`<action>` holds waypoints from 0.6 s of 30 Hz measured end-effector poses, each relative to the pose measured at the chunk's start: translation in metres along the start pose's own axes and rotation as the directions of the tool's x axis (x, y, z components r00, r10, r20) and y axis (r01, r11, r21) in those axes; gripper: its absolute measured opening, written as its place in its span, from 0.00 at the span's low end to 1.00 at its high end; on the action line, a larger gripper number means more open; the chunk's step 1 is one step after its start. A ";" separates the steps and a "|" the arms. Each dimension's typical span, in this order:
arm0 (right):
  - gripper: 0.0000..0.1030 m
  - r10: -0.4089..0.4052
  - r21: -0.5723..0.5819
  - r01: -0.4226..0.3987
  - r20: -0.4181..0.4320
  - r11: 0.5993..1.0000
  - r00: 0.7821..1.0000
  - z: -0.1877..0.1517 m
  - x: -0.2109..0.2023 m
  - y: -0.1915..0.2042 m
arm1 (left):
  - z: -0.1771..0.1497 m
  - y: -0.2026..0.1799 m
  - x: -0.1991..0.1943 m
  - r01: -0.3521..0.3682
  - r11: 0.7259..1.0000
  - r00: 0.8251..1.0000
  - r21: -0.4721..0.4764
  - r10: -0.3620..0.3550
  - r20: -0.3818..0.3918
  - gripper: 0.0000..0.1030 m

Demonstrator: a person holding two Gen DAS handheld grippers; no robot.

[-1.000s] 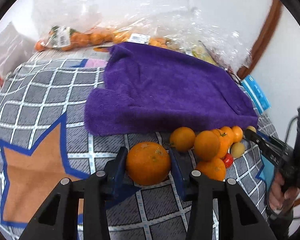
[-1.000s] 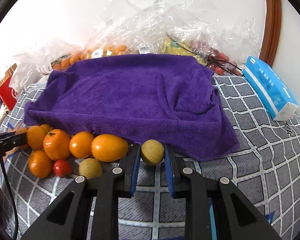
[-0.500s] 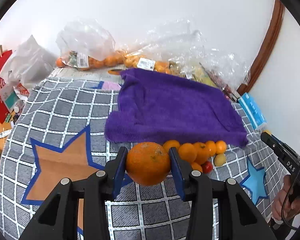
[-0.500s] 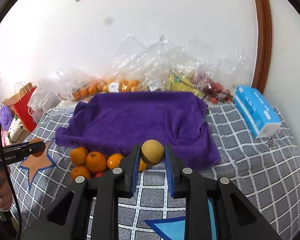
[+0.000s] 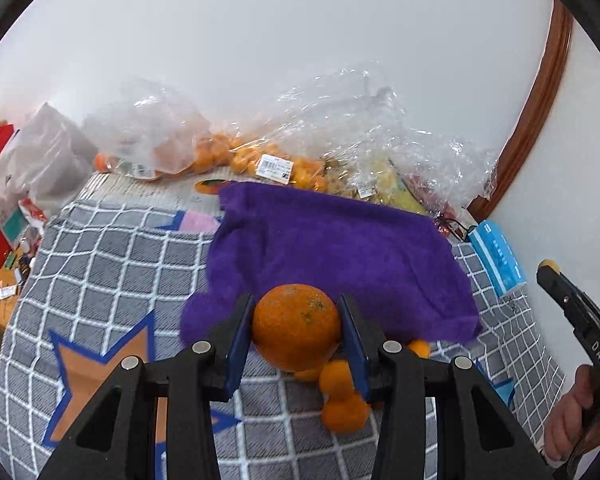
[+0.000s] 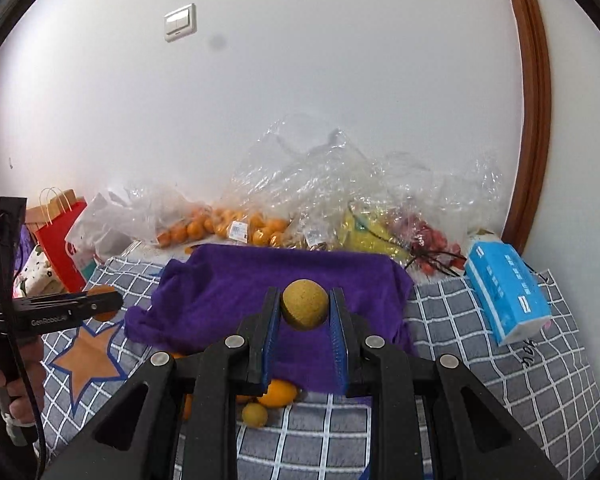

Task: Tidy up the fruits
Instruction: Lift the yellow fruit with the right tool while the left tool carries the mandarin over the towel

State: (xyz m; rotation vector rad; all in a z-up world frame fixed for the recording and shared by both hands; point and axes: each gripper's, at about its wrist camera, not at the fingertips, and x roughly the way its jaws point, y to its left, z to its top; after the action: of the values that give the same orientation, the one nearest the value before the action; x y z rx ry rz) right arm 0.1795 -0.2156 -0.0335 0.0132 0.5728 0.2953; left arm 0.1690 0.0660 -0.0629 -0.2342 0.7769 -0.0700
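Gripping orange [image 5: 296, 326], longan [image 6: 304, 303], above purple towel's [image 6: 236, 300] edge

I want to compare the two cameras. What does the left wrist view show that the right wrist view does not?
Only the left wrist view: the left gripper shut on an orange.

Only the right wrist view: the right gripper shut on a small yellow fruit, and a wall switch.

Both: the purple towel, the blue tissue pack, bagged fruit by the wall, loose fruit before the towel.
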 end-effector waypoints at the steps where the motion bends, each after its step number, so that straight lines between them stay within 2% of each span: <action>1: 0.23 0.001 0.003 -0.001 -0.001 1.000 1.000 0.000 0.002 0.000 | 0.003 -0.003 0.005 0.002 1.000 1.000 0.003 -0.002 0.002 0.39; 10: 0.23 0.015 0.032 -0.015 -0.018 0.999 1.000 0.014 0.041 -0.008 | 0.019 -0.011 0.052 0.024 1.000 1.000 0.001 -0.024 -0.010 0.39; 15: 0.23 0.041 0.074 -0.038 -0.048 0.997 0.998 0.003 0.072 -0.017 | 0.017 -0.003 0.075 0.039 0.999 0.999 -0.016 -0.040 -0.021 0.39; 18: 0.23 0.030 0.072 -0.024 -0.090 0.997 0.995 -0.004 0.090 -0.019 | 0.013 0.003 0.087 0.045 0.999 0.998 -0.025 -0.046 -0.036 0.39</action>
State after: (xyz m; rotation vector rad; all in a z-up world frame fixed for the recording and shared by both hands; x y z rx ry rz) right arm 0.2548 -0.2086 -0.0865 0.0759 0.6742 0.3030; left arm 0.2400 0.0583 -0.1144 -0.2747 0.8090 -0.1080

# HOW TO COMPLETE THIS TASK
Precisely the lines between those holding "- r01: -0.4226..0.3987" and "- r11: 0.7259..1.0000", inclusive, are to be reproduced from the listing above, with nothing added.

# REPLY
  - r01: -0.4226..0.3987
  - r20: -0.4181..0.4320
  - r11: 0.5993..1.0000
  - r00: 0.7821..1.0000
  - z: -0.1877..0.1517 m
  - x: -0.2109..0.2023 m
  - y: -0.1915..0.2042 m
arm1 (left):
  - z: -0.1771..0.1497 m
  - y: -0.2026..0.1799 m
  - x: -0.1991..0.1943 m
  - r01: -0.3521..0.3682
  - r11: 0.7259..1.0000

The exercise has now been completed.